Pero ni siquiera el carisma y la eficaz retórica de Chávez pudieron mitigar el descontento de la población ante el brote de desabastecimiento de 2007, cuando la falta de alimentos básicos fue uno de los factores que contribuyó a su primera y única derrota electoral en 14 años en el poder. Si bien la gesta social del "Comandante-Presidente" sacó a millones de venezolanos de la pobreza y creó un sistema de subsidios para suplir las necesidades básicas, también marginó a miles de empresarios, adoptó masivas nacionalizaciones y trató de controlar a los privados con leyes.

Tras años de expropiaciones ordenadas con puño cerrado y un Gobierno que fue asumiendo funciones empresariales en sectores alimentarios medulares, Venezuela se fue convirtiendo en un destino poco atractivo para los inversionistas.
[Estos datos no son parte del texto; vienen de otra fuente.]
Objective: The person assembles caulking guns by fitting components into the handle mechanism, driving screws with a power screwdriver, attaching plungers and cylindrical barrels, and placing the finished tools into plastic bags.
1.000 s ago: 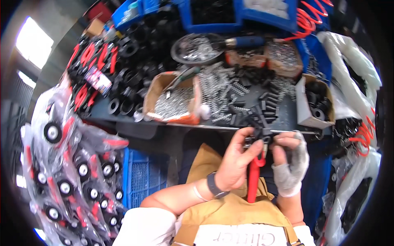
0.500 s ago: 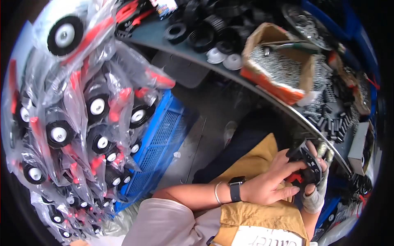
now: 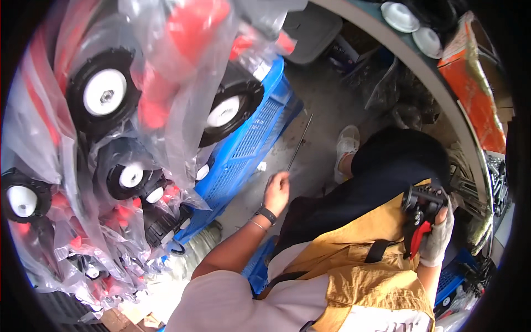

Ahora Maduro está dispuesto a ofrecer todo el apoyo a quienes quieran apostar su dinero para producir en el agro, incluyendo un diálogo permanente con empresarios, sostuvo el ministro de Agricultura y Tierras, Iván Gil, en el Foro de Reuters sobre Inversión en América Latina.

El problema estructural de Maduro sigue siendo el mismo que antes de la época de Chávez: un país poco industrializado que depende exclusivamente del petróleo. En el 2012 exportó crudo por un valor de más de 90.000 millones de dólares y se registraron apenas 3.700 millones de dólares en ventas no petroleras.

Como medida de emergencia, el Gobierno planteó un plan para acelerar la entrega de divisas al tipo de cambio oficial para que las empresas paguen sus deudas a proveedores externos y puedan continuar importando tanto bienes terminados como los necesarios para producir en el país.

El Ministerio de Finanzas ya asignó los dólares oficiales a unas 1.500 empresas, con retrasos de hasta de 8 meses, y espera agilizar el proceso para otras 1.500 firmas. Igualmente, el Gobierno firmó acuerdos con sus socios regionales, la Argentina y Brasil, para importar de forma inmediata alimentos empacados y materias primas. Otro gesto oficial ha sido permitir un aumento del 20% en el pollo, la carne, queso y leche, alza que ya fue superada en la práctica y que los empresarios piden se traslade a otros rubros controlados, como el papel higiénico que tiene 18 meses con precios congelados.